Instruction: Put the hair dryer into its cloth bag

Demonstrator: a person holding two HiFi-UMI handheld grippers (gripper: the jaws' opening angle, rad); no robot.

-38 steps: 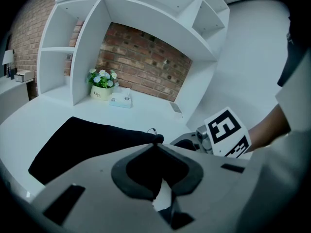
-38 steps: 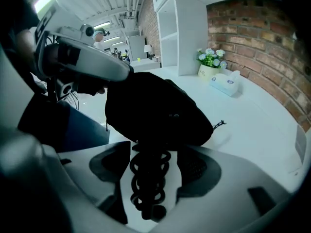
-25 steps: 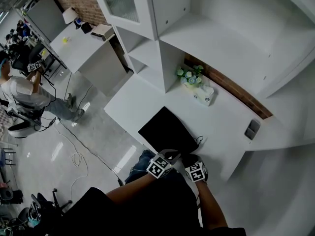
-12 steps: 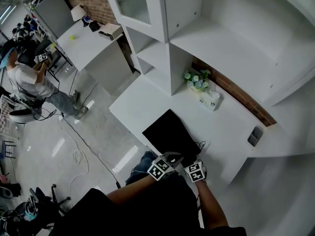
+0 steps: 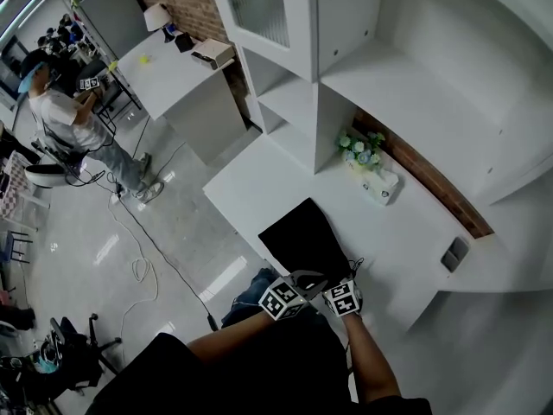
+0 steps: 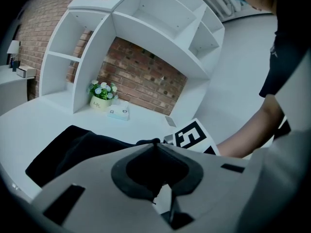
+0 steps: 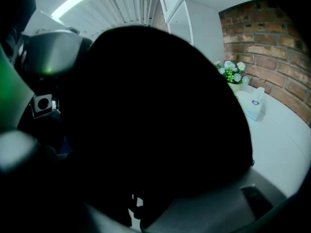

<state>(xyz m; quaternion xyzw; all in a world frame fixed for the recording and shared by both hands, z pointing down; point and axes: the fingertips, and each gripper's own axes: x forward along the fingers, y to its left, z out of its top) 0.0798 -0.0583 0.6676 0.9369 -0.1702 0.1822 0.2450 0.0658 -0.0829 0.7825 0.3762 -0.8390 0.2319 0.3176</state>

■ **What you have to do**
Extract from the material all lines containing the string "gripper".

■ **Exercise solution**
Demonstrator: a person holding two HiFi-UMI handheld grippers (gripper: the jaws' opening angle, rad); no robot.
<state>(xyz m; quaternion xyzw; all in a world frame fixed for the recording and shared by both hands, z pointing down; point and axes: the fingertips, and each gripper's own axes: x forward along the fingers, y to its left, z out of its top) 0.0798 -0.0583 0.6676 0.9369 -0.1702 0.1822 0.2450 0.0658 -0.0829 0.7825 0.3762 -0.8390 0.2319 0.3176</state>

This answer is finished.